Wednesday, February 22, 2017

Windback Wednesday: When Lance and SK Were Kings

July 2009:

Several months ago, a friend brought to my attention some growing hearsay.

 Mick Cronin and Cincinnati reached out to Lincoln High School’s decorated 6-foot-6 guard Lance "Born Ready" Stephenson.

 I thought to myself...The chances are about as likely as Ron Jeremy being warped in a dry spell in the mid-eighties...No way!

I thought it was the fabrication of a blog report or word around the blazing Coney Island beach fire moving at a furious pace. I didn't consider it. Some website that consistently sparks anonymous sources or rumors of this ilk is trying to stir the pot. It had to be…

Stephenson, well-built guard, unparalleled competitor, and unrivaled scoring threat across the city was pursued by a bevy of the nation's top-flight schools a year ago. For a plethora of reasons, he was the last high-end recruit standing.

He was left with only a few feasible options.

His recruiting tailed off, his image punctured by a media that seemed to have him pegged as a high-risk, uncertain-reward caliber of recruit.

A few months and a whirlwind of high school hallway rumors later, my buddy's words proved prophetic.

The sea of analysts are no longer aggressively examining the wunderkind's college options. They are, however, curious as to whether he will be eligible and make good on his commitment to the Bearcats.

There's no longer whispers about Stephenson bolting for Europe, a move hype artists and bloggers swore would happen.

It's hard to believe one the country's elite, extraterrestrial ballers is heading to a program entrenched in the Big East’s lower percentile.

Then again, Stephenson's recruiting process was constantly marred by controversy. More rumors than a damn Perez Hilton blog--many of which indicated subversive maneauvers from crooked Division-I coaches --surfaced, triggering a manifesto of hate on the young gun following the righteous steps of Sebastian Telfair and Starbury.

Stephenson is laughing his way to the Big East now, ducking the long arm of the NCAA clearinghouse in the process.

With the NCAA in private investigator mode--cracking down on high-majors like UConn, Memphis, and the now baller-barren USC--the circus may be heading to the Ohio River before we know it.

On the other side of the coin, the 6-foot-6 guard from Brooklyn could help revive an ailing program.

The Bearcats will look in increase the scoring role of blossoming young forward in sophomore Yancy Gates (10.6 PPG, 48% FG).
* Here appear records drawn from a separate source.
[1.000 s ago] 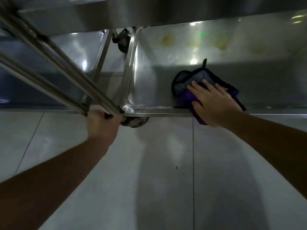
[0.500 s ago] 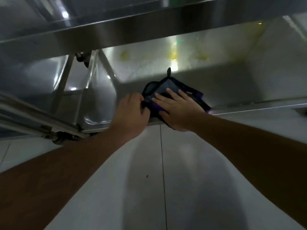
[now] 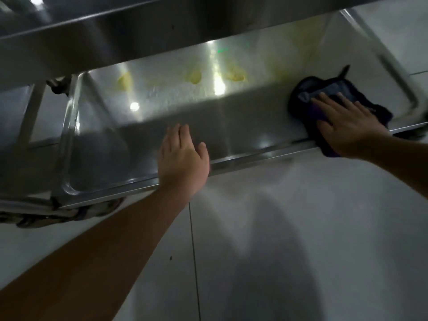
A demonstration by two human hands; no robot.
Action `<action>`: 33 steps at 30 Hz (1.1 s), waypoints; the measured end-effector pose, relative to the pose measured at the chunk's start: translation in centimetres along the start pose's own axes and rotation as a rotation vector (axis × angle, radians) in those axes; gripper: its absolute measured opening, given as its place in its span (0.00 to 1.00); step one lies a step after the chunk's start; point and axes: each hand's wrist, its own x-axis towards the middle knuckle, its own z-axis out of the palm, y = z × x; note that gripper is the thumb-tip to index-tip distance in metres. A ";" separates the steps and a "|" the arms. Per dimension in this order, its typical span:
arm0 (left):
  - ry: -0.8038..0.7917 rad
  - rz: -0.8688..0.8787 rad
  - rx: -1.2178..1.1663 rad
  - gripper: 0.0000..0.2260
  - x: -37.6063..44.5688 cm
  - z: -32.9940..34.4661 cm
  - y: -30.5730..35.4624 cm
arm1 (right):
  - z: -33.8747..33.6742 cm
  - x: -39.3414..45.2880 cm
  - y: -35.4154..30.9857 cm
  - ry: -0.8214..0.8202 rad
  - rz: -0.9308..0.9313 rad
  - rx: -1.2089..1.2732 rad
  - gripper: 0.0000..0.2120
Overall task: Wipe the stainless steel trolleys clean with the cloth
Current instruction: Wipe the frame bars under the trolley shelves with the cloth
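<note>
Stainless steel trolley, lower shelf tray in view; its long axis runs left to right across the view, the right end tilted away from the near side. Cloth, dark blue with purple, lies bunched on the tray near its right end, at the near rim, one purple corner draped over that rim. A thin dark tab on the cloth points toward the far edge. Right hand lies flat on top of the cloth, fingers straight and spread, pressing it down; the cloth sits under the palm and fingers and shows beyond the fingertips and to both sides. Left hand rests flat at the near rim about mid-length of the tray, fingers straight and together, pointing toward the far edge, holding nothing; well apart from the cloth. Yellowish smears in a row along the far part of the tray floor, with bright light reflections between them. A caster shows beyond the far left corner. Upper shelf overhangs the far edge. Grey tiled floor below. No labels or writing legible.
</note>
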 end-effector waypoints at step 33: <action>0.009 -0.040 0.108 0.31 -0.4 0.5 -0.3 | -0.4 5.3 -0.2 0.082 0.329 0.213 0.34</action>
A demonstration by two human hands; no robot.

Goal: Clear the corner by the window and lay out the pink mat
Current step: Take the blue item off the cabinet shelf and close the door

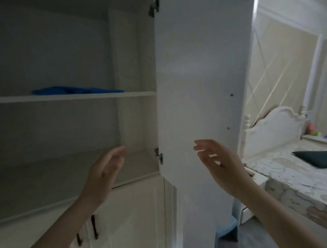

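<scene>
A white wardrobe stands before me with its tall door (pixel 199 78) swung open toward me. My left hand (pixel 103 170) is raised in front of the bare lower shelf (pixel 64 168), fingers straight and holding nothing. My right hand (pixel 218 163) hovers close to the inner face of the open door, fingers loosely spread and empty. A folded blue cloth (pixel 76 90) lies on the upper shelf (pixel 74 97). No pink mat is in view.
Lower cabinet doors with dark handles (pixel 94 227) sit below the open compartment. A bed (pixel 294 176) with a white headboard (pixel 273 129) and a dark pillow (pixel 317 158) stands on the right. A blue object (pixel 227 231) sits on the grey floor behind the door.
</scene>
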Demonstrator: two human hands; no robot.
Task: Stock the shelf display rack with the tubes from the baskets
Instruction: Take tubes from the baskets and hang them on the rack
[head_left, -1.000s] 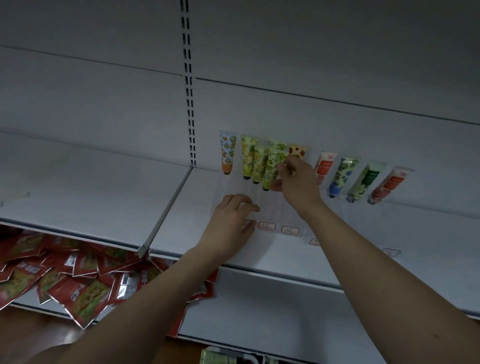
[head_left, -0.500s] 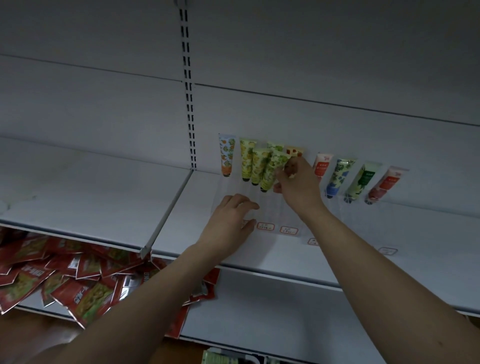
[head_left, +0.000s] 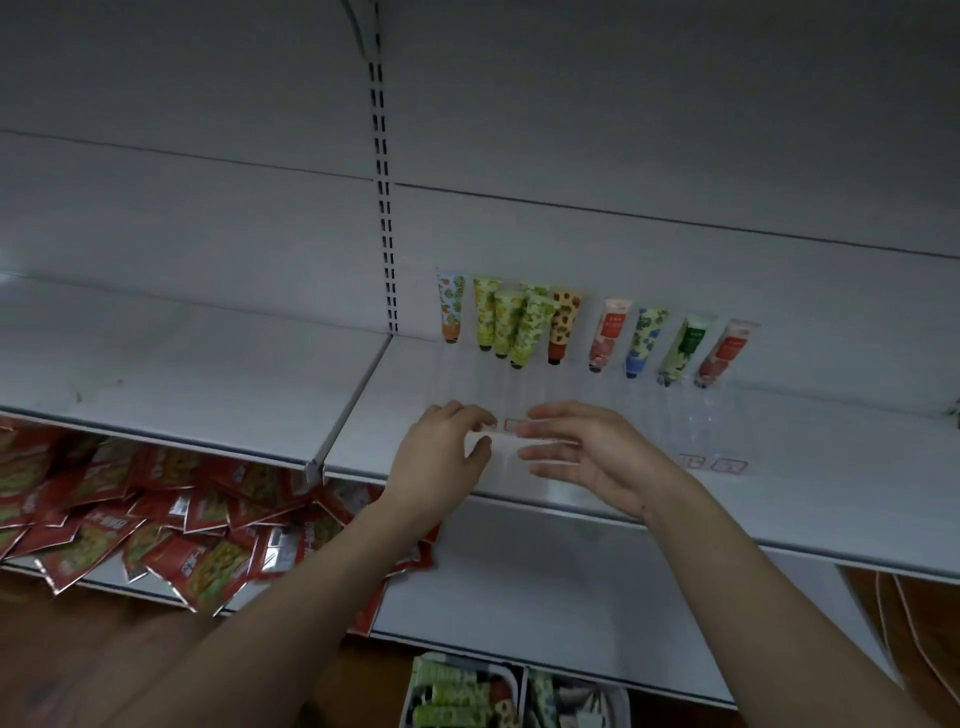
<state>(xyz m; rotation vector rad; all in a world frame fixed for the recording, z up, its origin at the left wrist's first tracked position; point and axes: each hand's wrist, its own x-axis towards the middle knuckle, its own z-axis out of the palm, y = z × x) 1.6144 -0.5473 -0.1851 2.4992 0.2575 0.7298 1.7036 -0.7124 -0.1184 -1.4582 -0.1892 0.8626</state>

Gates could be a dependable beneficiary of Stephenson's flashy dishes inside.

If the controversial Stephenson can circumvent the ever-growing NCAA investigation process and shed oft-noticed attitude issues, a Bearcat resurgence may be in the cards.

It all adds some buzz in a conference oversaturated with the nation's top-tier guards.


Another key newcomer for the Bearcats is White Plains' Sean Kilpatrick, who spent a post-graduate year over at Notre Dame Prep, a widely-recognized basketball factory.  The general perception is Kilpatrick may red-shirt this season due to the overabundance of guards on the roster.

It was at White Plains that Kilpatrick finally become cognizant of the threat he poses for defenders.

Under Spencer Mayfield's we-before-me, no-nonsense style, Kilpatrick bought into the seasoned coach’s defensive-minded focus.
Kilpatrick spent a post-grad year at Notre Dame Prep in effort to get stronger and prepare for the rigors of the collegiate experience academically.

While at Notre Dame Prep, Coach Ryan Hurd was quick to cite the all-around improvement in “SK,” pointing out his passion in bettering his teammates and creating shots for guys like James Southerland and Johnny Lacy.

Kilpatrick shot less and passed more at Notre Dame Prep. He began handing out dimes like a frat house hands out jungle juice and his ability to create enhanced his all-around skill-set 

"At first, I wasn't really crazy about doing an extra year," said Kilpatrick, rockin' a Yankees fitted hat before a thick entourage of family, friends, and an aviser at the National Invitational in Providence in November.

"You know thinking about it now, doing a prep year, it's not a bad idea."